Des clients concernés par l'origine des fleurs
Grand défenseur des circuits de commercialisation locaux, Guillaume Froger est l'un des membres fondateurs du label Produit en Anjou, lancé en 2011. L'entreprise est également labellisée Fleurs de France. Son dirigeant tire un bilan plutôt positif quant à l'évolution récente de la commercialisation : "je m'étais dit qu'avec l'émergence des réseaux sociaux, d'internet..., on allait se retrouver avec des clients qui allaient faire des achats à droite, à gauche, et que l'on allait plus voir personne. En fait, on s'est retrouvé avec de jeunes fleuristes extrêmement concernés par les productions locales, des gens qui sont vraiment dans la protection et le développement de leur territoire".
Les paradoxes de la lutte biologique
La demande locale se maintient bien, et cela est plutôt porteur pour la fleur coupée, dont les prix de vente se tiennent. Mais encore faut-il pouvoir produire. Et en cela, la question de la protection des plantes est une préoccupation au quotidien pour le producteur. "Pour vendre, on se doit d'avoir des plantes en bon état phytosanitaire. Or aujourd'hui, on retire de produits de la commercialisation à tour de bras, et cela sans compensation, constate Guillaume Froger. Pour les frigos par exemple, nous avions des gaz frigorigènes qui devenaient très polluants. L'État a voulu les supprimer et nous a aidés avec des subventions pour renouveler l'outil. En soi, cela me convient tout à fait dans le principe, que l'on retire des produits phytos. Mais le souci, c'est que l'on arrête ces produits et on nous dit "démerdez-vous". Ça ne marche pas ! Nous n'avons pas de solutions, nous ne sommes pas des magiciens".

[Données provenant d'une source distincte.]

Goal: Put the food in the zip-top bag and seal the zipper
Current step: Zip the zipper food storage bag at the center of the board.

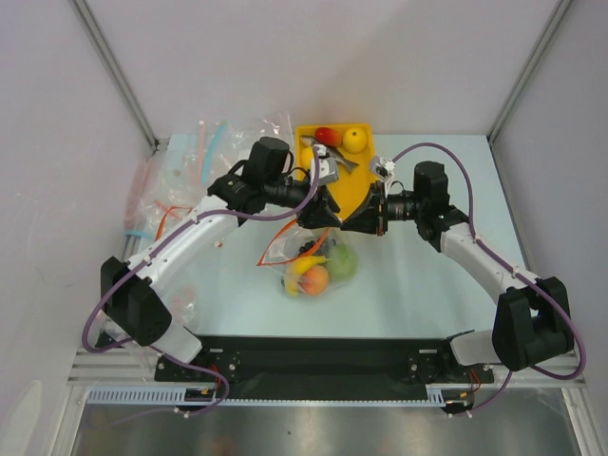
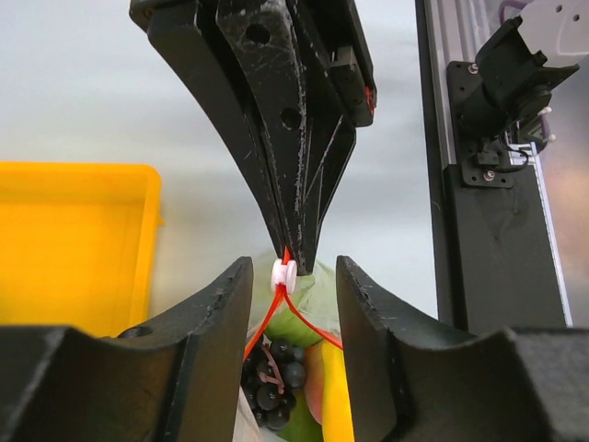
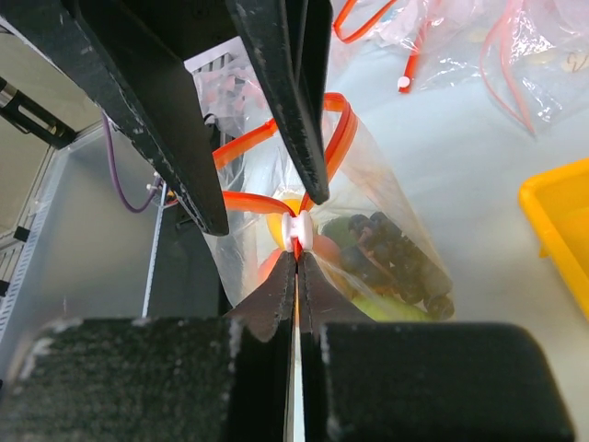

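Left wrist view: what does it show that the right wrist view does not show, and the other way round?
Only the left wrist view shows a black bracket above a dark rail at its right side.

Only the right wrist view shows spare clear pouches lying on the table at the top of the picture.

Both show the white slider with the left tool open around it, the right tool shut on the red zipper, the black grapes inside the zip-top bag, and part of the yellow tray.
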Controlling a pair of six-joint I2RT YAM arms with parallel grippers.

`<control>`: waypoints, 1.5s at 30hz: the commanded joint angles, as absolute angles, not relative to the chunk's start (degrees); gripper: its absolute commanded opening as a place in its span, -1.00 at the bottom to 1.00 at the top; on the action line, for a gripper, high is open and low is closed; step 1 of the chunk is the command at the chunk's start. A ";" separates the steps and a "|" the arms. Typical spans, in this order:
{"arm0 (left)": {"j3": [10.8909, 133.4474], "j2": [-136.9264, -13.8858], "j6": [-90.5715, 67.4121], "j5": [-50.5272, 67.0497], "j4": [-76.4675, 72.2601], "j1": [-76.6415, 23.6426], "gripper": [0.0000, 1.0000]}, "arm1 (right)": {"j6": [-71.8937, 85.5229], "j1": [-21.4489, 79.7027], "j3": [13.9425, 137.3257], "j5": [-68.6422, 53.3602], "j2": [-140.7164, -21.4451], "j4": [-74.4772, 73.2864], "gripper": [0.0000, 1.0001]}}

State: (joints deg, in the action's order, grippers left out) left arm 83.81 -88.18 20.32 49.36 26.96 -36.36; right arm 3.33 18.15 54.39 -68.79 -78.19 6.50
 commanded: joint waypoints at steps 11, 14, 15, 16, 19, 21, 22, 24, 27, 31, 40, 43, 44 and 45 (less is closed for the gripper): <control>85.78 -88.95 25.40 43.07 29.97 -37.97 0.17 | -3.50 19.42 59.23 -67.85 -76.29 0.27 -1.00; 85.87 -89.21 25.75 43.07 29.97 -38.14 0.16 | -4.31 19.60 59.50 -67.59 -76.38 -2.02 -1.00; 85.96 -89.30 25.75 43.15 30.14 -38.23 0.15 | -4.39 19.60 59.50 -67.59 -76.20 -2.02 -1.00; 85.87 -89.30 25.75 43.33 30.23 -38.49 0.08 | -4.39 19.60 59.50 -67.59 -76.29 -2.02 -1.00; 85.96 -89.56 25.93 43.77 30.41 -38.76 -0.16 | -4.48 19.60 59.59 -67.59 -76.20 -2.20 -1.00; 86.13 -89.74 26.02 43.86 30.67 -39.02 -0.48 | -4.57 19.60 59.41 -67.59 -76.29 -2.11 -1.00; 86.22 -89.82 26.02 44.03 30.93 -39.02 -0.58 | -4.57 19.60 59.41 -67.59 -76.29 -2.20 -1.00; 86.48 -89.91 26.10 44.21 31.46 -39.11 -0.97 | -4.66 19.60 59.24 -67.41 -76.29 -2.20 -1.00; 86.83 -90.09 26.10 44.47 32.34 -39.11 -1.00 | -4.83 19.60 59.15 -67.24 -76.29 -2.37 -1.00; 86.75 -89.74 25.93 45.00 32.87 -39.11 -0.99 | -4.92 19.60 59.06 -66.97 -76.20 -2.37 -0.94; 87.63 -88.77 23.82 46.67 30.94 -39.11 -1.00 | -7.38 21.09 55.99 -64.51 -74.97 -0.79 -0.14; 87.63 -88.51 22.59 47.20 29.97 -39.11 -0.99 | -8.35 21.44 55.55 -63.28 -74.97 -0.79 -0.08; 87.63 -88.33 22.41 47.28 29.88 -39.11 -1.00 | -8.78 21.62 55.46 -62.59 -75.06 -1.05 -0.07; 87.63 -88.24 22.15 47.46 29.71 -39.11 -0.99 | -9.31 21.71 55.28 -62.40 -75.06 -1.14 -0.07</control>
State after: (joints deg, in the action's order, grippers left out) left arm 84.88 -89.86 23.40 44.53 32.23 -38.76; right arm -6.81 21.21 55.79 -63.96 -76.44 -2.59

Les techniques de lutte biologiques sont largement répandues dans les serres des Ets Froger Fleurs : pièges, lâchers d'auxiliaires.... sont très visibles parmi les roses, les gerberas et autres plantes. Mais la lutte biologique n'est pas déployée de manière suffisante, pour des questions budgétaires. "Ce qui se passe, c'est qu'on limite l'apport de lutte biologique, parce que ça coûte tellement cher qu'on fait attention ! Si c'était subventionné, que ça nous coûtait moins cher, on en mettrait beaucoup plus et on y arriverait beaucoup mieux, suggère Guillaume Froger. Il nous faut des outils pour continuer à travailler !"
La lutte biologique peut avoir des effets indésirables. Une de ses salariées expérimentées, croisée sous la serre prend cet exemple : "le macrolophus, auxiliaire de culture, est efficace contre les mouches blanches, puisqu'il les mange. Mais d'un autre côté, il déforme les fleurs. Une fois l'été arrivé, il faut parfois en jeter 50 %". Arriver à sortir de la production en bon état est un défi de tous les instants. "Sur certaines variétés de roses actuellement envahies de thrips, on est contraint de casser beaucoup de boutons".
Difficultés à trouver du personnel qualifié
Avec sa grande diversité de fleurs et de variétés cultivée pour satisfaire une clientèle exigeante, la production est d'autant plus complexe. Et nécessite du personnel qualifié. Et c'est là que le bât blesse. Sur la quarantaine de permanents que Froger Fleurs emploie, 10 n'ont aucune formation horticole. "Malgré la présence de plusieurs formations dans le bassin d'emploi, nous avons de plus en plus de mal à trouver des gens qui ont un intérêt pour l'horticulture. Cela devient compliqué pour renouveler nos équipes", déplore en effet Guillaume Froger.